ROME is Forged in Adversity: Robust Distilled Datasets via Information Bottleneck

Zheng Zhou · Wenquan Feng · Qiaosheng Zhang · Shuchang Lyu · Qi Zhao · Guangliang Cheng

East Exhibition Hall A-B #E-2110
[ ] [ ] [ Project Page ]
Thu 17 Jul 4:30 p.m. PDT — 7 p.m. PDT

Abstract:

Dataset Distillation (DD) compresses large datasets into smaller, synthetic subsets, enabling models trained on them to achieve performance comparable to those trained on the full data. However, these models remain vulnerable to adversarial attacks, limiting their use in safety-critical applications. While adversarial robustness has been extensively studied in related fields, research on improving DD robustness is still limited. To address this, we propose ROME, a novel method that enhances the adversarial RObustness of DD by leveraging the InforMation BottlenEck (IB) principle. ROME includes two components: a performance-aligned term to preserve accuracy and a robustness-aligned term to improve robustness by aligning feature distributions between synthetic and perturbed images. Furthermore, we introduce the Improved Robustness Ratio (I-RR), a refined metric to better evaluate DD robustness.
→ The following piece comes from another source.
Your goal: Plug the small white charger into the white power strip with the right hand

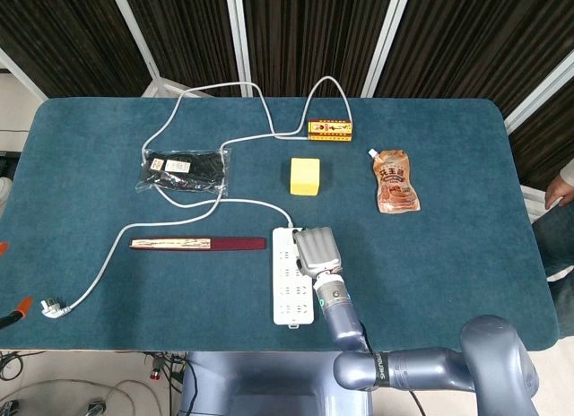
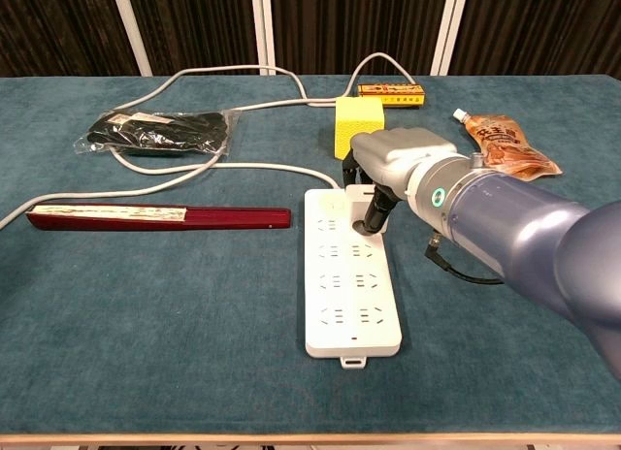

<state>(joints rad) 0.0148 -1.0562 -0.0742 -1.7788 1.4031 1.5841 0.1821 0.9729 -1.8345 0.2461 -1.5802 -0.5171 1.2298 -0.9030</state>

Extensive experiments on CIFAR-10 and CIFAR-100 demonstrate that ROME outperforms existing DD methods in adversarial robustness, achieving maximum I-RR improvements of nearly 40% under white-box attacks and nearly 35% under black-box attacks. Our code is available at https://github.com/zhouzhengqd/ROME.

Lay Summary:

Training modern machine learning models often requires large datasets, which can be expensive and difficult to collect. A popular solution is dataset distillation, where small synthetic datasets are created to help models learn efficiently. However, models trained on these synthetic datasets are often vulnerable to small but harmful changes in input data, known as adversarial attacks. This research presents ROME, a method that improves the reliability of models trained on distilled data. ROME uses ideas from information theory to keep the most useful parts of the data while reducing irrelevant noise. This allows the model to stay accurate even when the inputs are slightly changed in a malicious way. By improving both efficiency and robustness, ROME helps make machine learning systems more practical and secure in real-world scenarios such as autonomous driving and medical diagnosis.